ABOUT THIS EXERCISE:
Your copy of the data below must be exact and must leave out all pictures.
-.-.-
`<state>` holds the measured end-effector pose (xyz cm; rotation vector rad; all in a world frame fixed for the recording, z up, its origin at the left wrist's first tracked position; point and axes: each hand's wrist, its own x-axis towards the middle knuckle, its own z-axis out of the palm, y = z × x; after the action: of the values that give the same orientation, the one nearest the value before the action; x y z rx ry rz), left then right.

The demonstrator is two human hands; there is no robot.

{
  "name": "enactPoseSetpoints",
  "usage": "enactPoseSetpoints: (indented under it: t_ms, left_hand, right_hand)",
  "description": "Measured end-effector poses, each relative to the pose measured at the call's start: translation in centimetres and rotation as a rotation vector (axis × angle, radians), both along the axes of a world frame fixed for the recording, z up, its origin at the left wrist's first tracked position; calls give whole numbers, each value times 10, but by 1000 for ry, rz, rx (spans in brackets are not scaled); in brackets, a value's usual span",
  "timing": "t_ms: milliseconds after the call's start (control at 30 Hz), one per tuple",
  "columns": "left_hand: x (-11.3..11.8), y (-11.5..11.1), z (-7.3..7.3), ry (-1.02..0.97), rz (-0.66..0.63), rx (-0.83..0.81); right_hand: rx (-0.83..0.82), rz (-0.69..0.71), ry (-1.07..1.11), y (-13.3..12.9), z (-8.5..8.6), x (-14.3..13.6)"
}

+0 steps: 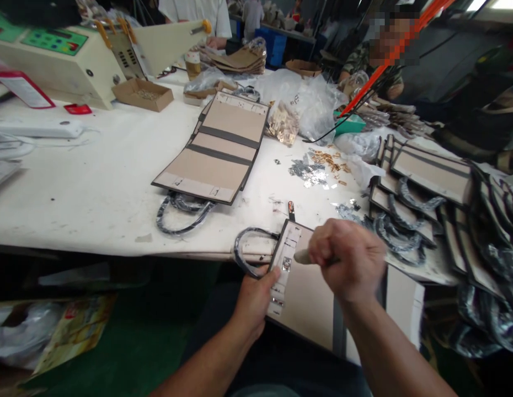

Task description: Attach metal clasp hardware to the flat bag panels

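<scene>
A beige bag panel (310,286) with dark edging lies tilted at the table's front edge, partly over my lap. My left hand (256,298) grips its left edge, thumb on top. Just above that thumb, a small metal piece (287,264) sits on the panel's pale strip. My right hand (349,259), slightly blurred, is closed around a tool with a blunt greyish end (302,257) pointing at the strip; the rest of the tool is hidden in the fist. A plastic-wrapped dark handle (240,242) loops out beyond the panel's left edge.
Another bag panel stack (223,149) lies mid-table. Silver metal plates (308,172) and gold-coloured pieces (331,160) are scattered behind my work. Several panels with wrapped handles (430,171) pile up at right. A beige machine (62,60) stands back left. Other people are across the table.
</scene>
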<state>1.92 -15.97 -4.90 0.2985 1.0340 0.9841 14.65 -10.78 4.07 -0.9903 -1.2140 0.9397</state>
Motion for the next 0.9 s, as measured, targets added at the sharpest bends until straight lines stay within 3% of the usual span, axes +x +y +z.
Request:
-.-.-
RESPONSE BELOW:
`<state>` holds the measured end-effector pose (xyz cm; rotation vector rad; all in a world frame fixed for the recording, z up, its origin at the left wrist's first tracked position; point and axes: each hand's wrist, its own x-axis towards the middle knuckle, its own z-axis out of the palm, y = z × x; after the action: of the values that give the same orientation, the one nearest the value before the action; x y z rx ry rz), left then right.

The demonstrator is two human hands; there is no robot.

{
  "name": "enactPoseSetpoints",
  "usage": "enactPoseSetpoints: (indented under it: t_ms, left_hand, right_hand)",
  "description": "Measured end-effector poses, each relative to the pose measured at the call's start: translation in centimetres and rotation as a rotation vector (axis × angle, radians), both along the axes of a world frame fixed for the recording, z up, its origin at the left wrist's first tracked position; calls give whole numbers, each value times 10, but by 1000 for ry, rz, rx (spans in brackets are not scaled); in brackets, a value's usual span",
  "timing": "t_ms: milliseconds after the call's start (control at 30 Hz), one per tuple",
  "columns": "left_hand: x (-11.3..11.8), y (-11.5..11.1), z (-7.3..7.3), ry (-1.02..0.97), rz (-0.66..0.63), rx (-0.83..0.81); right_hand: rx (-0.83..0.82), rz (-0.69..0.71), ry (-1.07..1.11), y (-13.3..12.9), z (-8.5..8.6), x (-14.3..13.6)"
}

+0 steps: 

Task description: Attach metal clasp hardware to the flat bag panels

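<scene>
A beige bag panel (310,286) with dark edging lies tilted at the table's front edge, partly over my lap. My left hand (256,298) grips its left edge, thumb on top. Just above that thumb, a small metal piece (287,264) sits on the panel's pale strip. My right hand (349,259), slightly blurred, is closed around a tool with a blunt greyish end (302,257) pointing at the strip; the rest of the tool is hidden in the fist. A plastic-wrapped dark handle (240,242) loops out beyond the panel's left edge.
Another bag panel stack (223,149) lies mid-table. Silver metal plates (308,172) and gold-coloured pieces (331,160) are scattered behind my work. Several panels with wrapped handles (430,171) pile up at right. A beige machine (62,60) stands back left. Other people are across the table.
</scene>
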<state>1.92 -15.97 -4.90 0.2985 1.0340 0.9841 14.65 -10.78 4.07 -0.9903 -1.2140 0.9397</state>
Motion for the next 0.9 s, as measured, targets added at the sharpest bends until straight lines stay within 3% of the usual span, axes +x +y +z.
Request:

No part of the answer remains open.